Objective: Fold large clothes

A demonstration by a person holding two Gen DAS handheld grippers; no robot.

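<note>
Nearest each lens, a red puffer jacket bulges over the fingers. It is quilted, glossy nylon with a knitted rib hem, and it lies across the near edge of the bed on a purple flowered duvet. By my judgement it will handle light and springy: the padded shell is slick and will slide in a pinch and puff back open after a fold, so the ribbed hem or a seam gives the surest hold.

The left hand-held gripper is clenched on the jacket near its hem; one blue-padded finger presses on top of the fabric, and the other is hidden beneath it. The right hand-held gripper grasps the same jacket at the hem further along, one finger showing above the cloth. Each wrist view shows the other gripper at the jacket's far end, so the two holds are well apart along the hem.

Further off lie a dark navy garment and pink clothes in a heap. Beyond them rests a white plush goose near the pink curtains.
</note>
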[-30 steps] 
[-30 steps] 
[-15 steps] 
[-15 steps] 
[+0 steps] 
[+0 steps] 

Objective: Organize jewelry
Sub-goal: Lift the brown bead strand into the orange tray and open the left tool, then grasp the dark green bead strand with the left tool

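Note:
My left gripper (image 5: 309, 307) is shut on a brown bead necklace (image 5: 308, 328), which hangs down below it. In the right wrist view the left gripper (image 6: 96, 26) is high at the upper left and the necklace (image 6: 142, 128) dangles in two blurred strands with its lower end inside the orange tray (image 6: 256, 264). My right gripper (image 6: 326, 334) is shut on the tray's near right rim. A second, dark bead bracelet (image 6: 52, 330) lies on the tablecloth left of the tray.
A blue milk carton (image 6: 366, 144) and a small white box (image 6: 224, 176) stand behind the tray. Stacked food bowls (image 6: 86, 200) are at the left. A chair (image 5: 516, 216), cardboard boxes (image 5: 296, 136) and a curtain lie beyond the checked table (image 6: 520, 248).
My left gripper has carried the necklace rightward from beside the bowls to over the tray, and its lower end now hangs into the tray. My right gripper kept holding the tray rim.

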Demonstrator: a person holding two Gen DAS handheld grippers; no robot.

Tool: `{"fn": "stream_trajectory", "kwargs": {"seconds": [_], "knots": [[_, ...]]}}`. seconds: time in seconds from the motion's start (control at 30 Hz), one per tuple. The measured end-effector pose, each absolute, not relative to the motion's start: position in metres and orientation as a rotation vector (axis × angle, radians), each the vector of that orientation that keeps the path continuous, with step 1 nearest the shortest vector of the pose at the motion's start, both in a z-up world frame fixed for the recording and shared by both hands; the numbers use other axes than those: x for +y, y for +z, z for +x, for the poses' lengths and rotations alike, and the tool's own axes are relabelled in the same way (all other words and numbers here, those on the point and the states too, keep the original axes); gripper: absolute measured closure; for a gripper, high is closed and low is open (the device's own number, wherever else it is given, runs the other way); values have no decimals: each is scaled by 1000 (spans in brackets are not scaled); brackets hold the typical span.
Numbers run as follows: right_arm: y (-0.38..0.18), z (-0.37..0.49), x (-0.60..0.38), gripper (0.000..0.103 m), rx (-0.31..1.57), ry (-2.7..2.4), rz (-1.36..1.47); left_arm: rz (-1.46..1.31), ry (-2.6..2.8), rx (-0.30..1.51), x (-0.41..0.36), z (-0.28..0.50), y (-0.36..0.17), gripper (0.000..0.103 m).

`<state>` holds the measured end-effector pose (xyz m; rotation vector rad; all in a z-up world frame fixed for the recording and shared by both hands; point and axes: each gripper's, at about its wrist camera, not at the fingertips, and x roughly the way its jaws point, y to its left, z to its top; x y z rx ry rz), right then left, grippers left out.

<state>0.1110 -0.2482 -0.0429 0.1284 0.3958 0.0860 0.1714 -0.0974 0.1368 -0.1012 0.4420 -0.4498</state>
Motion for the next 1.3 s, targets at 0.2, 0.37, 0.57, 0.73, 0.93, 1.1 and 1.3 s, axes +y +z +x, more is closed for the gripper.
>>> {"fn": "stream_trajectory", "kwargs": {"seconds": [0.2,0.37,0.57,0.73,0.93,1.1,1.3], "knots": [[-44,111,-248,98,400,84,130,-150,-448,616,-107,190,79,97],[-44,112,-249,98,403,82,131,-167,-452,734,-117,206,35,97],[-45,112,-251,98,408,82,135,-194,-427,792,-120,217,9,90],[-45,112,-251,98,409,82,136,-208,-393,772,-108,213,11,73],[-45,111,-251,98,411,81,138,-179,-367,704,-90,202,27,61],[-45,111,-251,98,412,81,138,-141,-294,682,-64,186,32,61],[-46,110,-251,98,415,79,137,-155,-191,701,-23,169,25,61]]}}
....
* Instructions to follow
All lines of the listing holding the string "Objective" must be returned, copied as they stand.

* Answer section
Objective: Fold large clothes
Objective: Organize jewelry

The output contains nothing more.